Data block Block Start

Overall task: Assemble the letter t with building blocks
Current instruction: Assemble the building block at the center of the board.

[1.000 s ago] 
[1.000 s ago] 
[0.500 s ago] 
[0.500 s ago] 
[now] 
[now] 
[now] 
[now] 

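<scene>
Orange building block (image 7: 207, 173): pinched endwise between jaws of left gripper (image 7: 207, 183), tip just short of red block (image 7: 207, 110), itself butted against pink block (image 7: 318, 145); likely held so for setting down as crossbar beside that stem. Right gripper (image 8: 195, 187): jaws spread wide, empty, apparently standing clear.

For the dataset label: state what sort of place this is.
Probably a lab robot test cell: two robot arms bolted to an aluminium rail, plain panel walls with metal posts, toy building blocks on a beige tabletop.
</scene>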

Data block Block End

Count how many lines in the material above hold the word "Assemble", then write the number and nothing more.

2